Betrayal plays with time, moving backwards. It starts after the end of an affair, and takes you back to the beginning. Robert and Jerry are best friends. Emma is married to Robert, and has a seven-year affair with Jerry, who is married to Judith, who is spoken of but not seen. Their affair is one betrayal; Robert's knowledge of the affair is another betrayal, because he doesn't tell Jerry that he knows until much later in time (but earlier in the play). Emma's pregnancy is, too, a betrayal of Jerry, even if the father of her child happens to be her husband. Other betrayals are hinted at, too, those of Robert and Jerry betraying their younger, idealistic selves as they pursue their careers, one as a publisher, and the other as a literary agent, Jerry's wife Judith perhaps betraying him as he is her. Each moment explored illuminates the previous one, stripping away the shells of disillusionment which forced apart these people who were once young and happy, who once loved each other. In the last scene, Jerry drunkenly declares his love for Emma at a party, interrupted by Robert, who leaves them together. Is that when their affair began? Was it something inevitable, something that would have happened anyway, sooner or later? We'll never know for sure.

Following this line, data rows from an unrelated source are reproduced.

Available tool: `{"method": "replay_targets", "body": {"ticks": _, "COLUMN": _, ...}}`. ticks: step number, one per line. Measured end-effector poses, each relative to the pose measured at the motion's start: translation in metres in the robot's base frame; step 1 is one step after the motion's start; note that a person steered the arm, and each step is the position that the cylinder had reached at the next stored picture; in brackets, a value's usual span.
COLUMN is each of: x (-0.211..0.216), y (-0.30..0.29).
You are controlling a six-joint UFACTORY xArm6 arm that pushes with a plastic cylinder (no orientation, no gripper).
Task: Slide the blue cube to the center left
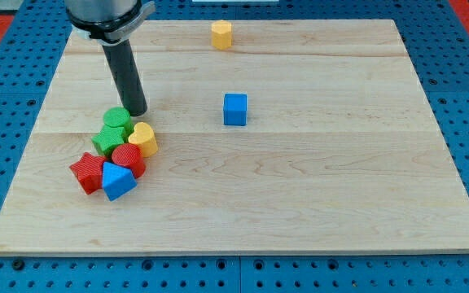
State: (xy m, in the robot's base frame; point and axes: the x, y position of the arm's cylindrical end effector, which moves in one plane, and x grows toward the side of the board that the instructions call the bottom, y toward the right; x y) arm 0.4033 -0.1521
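Cluster at the view's left of the tabletop: red star block, blue block of unclear shape, red cylinder, green star block, green cylinder, yellow heart block, all touching or nearly so. My tip sits just beside the green cylinder, at the cluster's top edge. End effector is a bare rod, holding nothing. Blue cube stands alone near centre, well apart to the right. Yellow block near the top edge.
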Motion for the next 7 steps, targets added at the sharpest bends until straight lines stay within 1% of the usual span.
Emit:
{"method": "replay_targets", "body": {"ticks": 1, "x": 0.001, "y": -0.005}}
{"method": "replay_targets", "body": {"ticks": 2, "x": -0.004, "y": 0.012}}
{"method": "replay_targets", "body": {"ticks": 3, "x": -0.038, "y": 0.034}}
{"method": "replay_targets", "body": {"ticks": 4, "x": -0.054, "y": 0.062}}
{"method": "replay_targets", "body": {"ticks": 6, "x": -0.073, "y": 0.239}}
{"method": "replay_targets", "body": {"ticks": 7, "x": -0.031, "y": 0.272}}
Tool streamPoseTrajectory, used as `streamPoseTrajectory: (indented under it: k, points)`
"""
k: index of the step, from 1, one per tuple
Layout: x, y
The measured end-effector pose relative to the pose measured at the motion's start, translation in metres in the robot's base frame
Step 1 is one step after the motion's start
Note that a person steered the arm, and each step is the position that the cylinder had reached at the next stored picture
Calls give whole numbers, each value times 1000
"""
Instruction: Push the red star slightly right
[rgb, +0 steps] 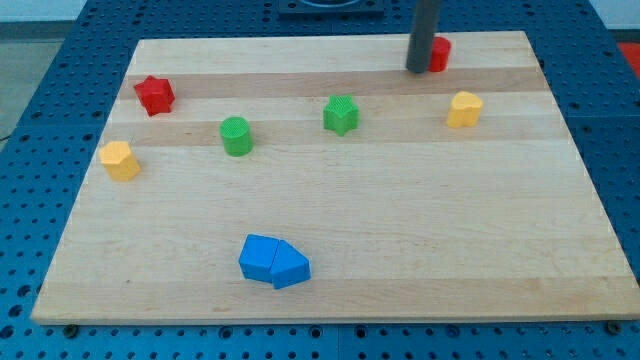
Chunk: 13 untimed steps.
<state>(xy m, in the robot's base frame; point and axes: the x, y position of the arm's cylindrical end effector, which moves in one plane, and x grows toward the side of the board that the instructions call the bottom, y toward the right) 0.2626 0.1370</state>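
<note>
The red star (155, 95) lies on the wooden board (400, 230) near the view's top left. My tip (417, 70) is far to its right, near the board's top edge, just left of a red block (439, 54) that the rod partly hides; whether they touch cannot be told.
A yellow block (119, 160) lies below the red star at the left edge. A green cylinder (236, 136) and a green star-like block (341, 114) sit in the middle top. A yellow block (464, 109) is at the right. Two blue blocks (273, 261) touch each other near the bottom.
</note>
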Motion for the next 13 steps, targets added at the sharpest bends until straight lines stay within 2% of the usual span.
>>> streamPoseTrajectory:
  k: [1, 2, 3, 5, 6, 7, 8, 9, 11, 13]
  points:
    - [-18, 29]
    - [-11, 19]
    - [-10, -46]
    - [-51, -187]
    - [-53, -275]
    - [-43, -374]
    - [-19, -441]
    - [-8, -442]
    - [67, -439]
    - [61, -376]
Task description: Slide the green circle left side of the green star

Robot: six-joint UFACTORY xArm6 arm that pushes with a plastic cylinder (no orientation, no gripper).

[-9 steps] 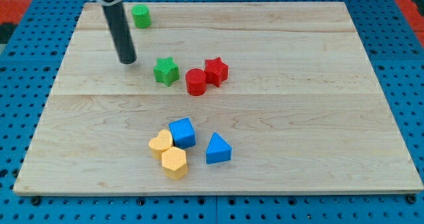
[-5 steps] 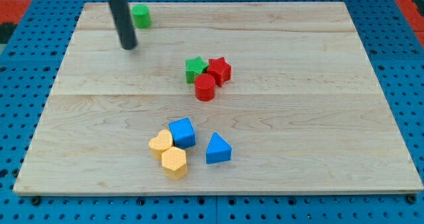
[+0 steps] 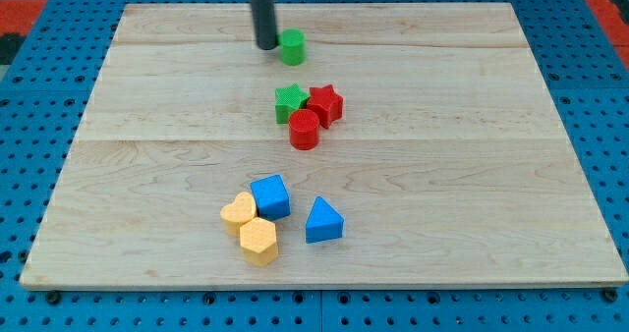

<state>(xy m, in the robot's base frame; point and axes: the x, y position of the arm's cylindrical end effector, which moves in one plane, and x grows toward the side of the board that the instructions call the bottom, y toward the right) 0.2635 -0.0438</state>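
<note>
The green circle sits at the far side of the board, near its middle, well apart from the green star, which lies nearer the camera and almost straight below it in the view. My tip stands just beside the circle's left side, touching it or very close; I cannot tell which. The rod has no fingers and holds nothing; it can only push. The star is packed against the red star on its right and the red circle at its near right, so its left side is the open one. As I judge it, the step in hand is to bring the circle toward the near side and end it left of the star. From where it stands, my tip would drive the circle right, the wrong way, so it is best to go round to the circle's far side and push it nearward with a slight leftward lean, centred so it does not roll off, stopping short of the star. The 4 blocks at the near side, yellow heart, yellow hexagon, blue cube and blue triangle, are out of the path.
</note>
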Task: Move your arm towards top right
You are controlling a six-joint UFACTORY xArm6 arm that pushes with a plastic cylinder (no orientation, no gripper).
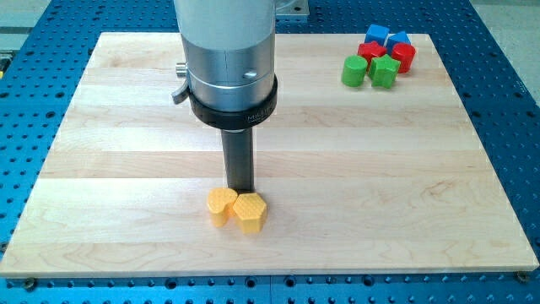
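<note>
Single view: the wooden board (337, 152) is seen from above and in front, tilted downward, at close range (all four edges nearly contained). The arm's housing (229, 51) is cropped by the view's top.

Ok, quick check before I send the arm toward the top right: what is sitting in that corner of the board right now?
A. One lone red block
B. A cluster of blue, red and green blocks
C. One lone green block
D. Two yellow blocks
B: blue blocks, red blocks and green blocks are bunched at the view's top right, while my tip sits just behind the two yellow blocks near the bottom centre.
</note>
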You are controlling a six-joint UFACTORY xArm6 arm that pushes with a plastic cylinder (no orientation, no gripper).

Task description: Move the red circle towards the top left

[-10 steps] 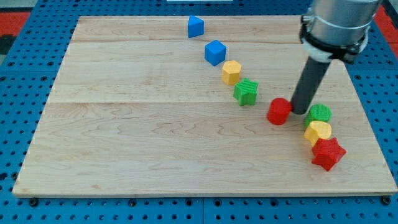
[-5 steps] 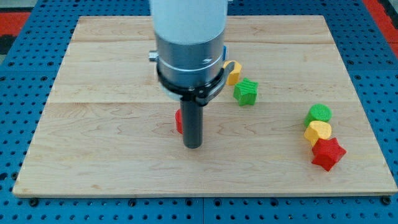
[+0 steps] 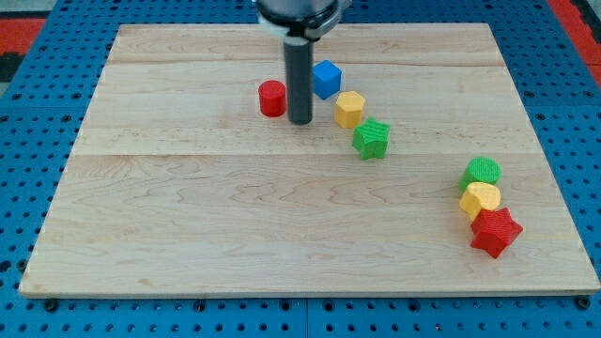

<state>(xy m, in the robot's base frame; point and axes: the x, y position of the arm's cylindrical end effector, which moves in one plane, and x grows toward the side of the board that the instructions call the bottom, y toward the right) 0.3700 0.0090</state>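
My tip (image 3: 300, 121) stands on the worktop (image 3: 188, 244) just to the view's right of the red circle (image 3: 272, 99), very near it, though whether the two touch cannot be told. There are no jaws on this arm, only the straight dark rod, so nothing is held. The red circle sits in the upper middle of the worktop, left of the blue cube (image 3: 326, 79), which lies just beyond the rod on its right. A yellow block (image 3: 349, 109) and a green star (image 3: 372, 139) trail toward the view's lower right. Well apart, near the right edge, a green circle (image 3: 482, 171), a second yellow block (image 3: 480, 198) and a red star (image 3: 495, 232) sit stacked in a close column. The worktop to the view's left of the red circle, up to the top left corner, is bare wood.
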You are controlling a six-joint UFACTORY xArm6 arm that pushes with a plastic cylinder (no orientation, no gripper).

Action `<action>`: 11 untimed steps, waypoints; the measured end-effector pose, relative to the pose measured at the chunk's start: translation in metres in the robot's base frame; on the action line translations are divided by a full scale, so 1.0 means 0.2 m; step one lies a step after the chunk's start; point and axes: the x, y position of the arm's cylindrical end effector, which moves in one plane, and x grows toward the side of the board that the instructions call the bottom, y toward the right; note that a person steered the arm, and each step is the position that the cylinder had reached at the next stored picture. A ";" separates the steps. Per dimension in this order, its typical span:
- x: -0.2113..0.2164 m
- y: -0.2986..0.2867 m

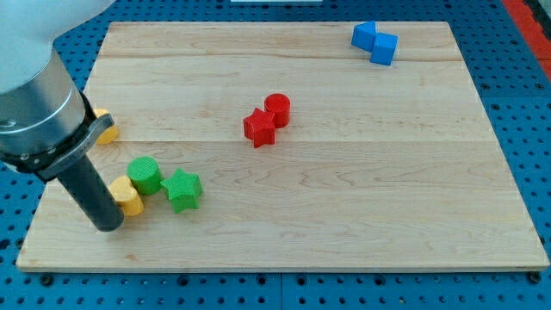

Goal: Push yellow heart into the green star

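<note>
My tip (107, 226) is a bare rod with no jaws, so it grips nothing. It stands near the board's near-left corner, pressed on the left side of the yellow heart (127, 196); contact looks real, though the rod hides the edge. The green star (182, 189) lies just right of the heart, so the push goes rightward. The green cylinder (145, 175) sits just behind.

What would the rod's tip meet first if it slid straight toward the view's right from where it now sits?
My tip sits against the yellow heart, so that comes first. Behind it stands the green star, though depth makes the exact line uncertain.
</note>
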 end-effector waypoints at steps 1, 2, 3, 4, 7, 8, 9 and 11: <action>-0.07 -0.02; -0.06 -0.01; -0.01 -0.01; -0.11 -0.23; -0.24 -0.03; -0.14 -0.03; -0.08 0.02; -0.19 -0.01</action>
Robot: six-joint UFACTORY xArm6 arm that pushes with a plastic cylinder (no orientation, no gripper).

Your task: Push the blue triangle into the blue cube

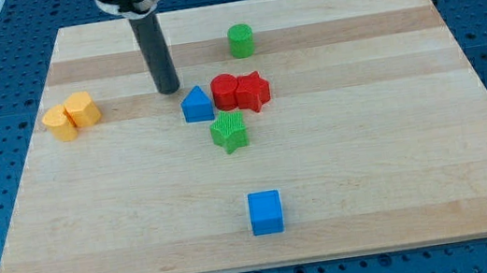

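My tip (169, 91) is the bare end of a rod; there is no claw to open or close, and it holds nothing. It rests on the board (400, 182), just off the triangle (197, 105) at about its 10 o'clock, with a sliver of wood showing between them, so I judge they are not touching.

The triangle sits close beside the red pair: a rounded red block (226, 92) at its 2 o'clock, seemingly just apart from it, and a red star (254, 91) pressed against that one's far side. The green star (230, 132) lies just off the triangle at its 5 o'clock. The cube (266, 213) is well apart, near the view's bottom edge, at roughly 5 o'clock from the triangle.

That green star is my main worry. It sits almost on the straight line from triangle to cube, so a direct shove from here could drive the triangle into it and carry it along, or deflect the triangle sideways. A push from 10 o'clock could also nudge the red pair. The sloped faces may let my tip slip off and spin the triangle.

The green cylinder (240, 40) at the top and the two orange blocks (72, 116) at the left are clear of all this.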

Now, more than ever, three years and fourteen plays later, or rather, sixteen years later, I can see more clearly how unique Pinter's voice is. He has this way of creating characters who always know where to hit each other where it will hurt with just a few devastating words, with a kind of dialogue of one-upmanship which pops up here and there in so many of his works. It is both emotionally shattering and shatteringly hilarious, and I am reminded for the hundredth time of Simon Callow's comment that "being English is inherently funny."* It is not fair to Pinter's body of work to call Betrayal "more accessible," but at the same time it is not fair to deride it, either. There is something pure about it; there are undercurrents and mysteries and things left unsaid, but it is, on the whole, a more open work than, say, The Room, or The Birthday Party, or Ashes to Ashes, when you aren't quite sure what the hell just happened. I could see it again, and learn something new.

There's so much more left to explore. I can't bloody wait.

Pinter Fortnightly, at ACT.

*This is from the commentary soundtrack from A Room with a View, 1985.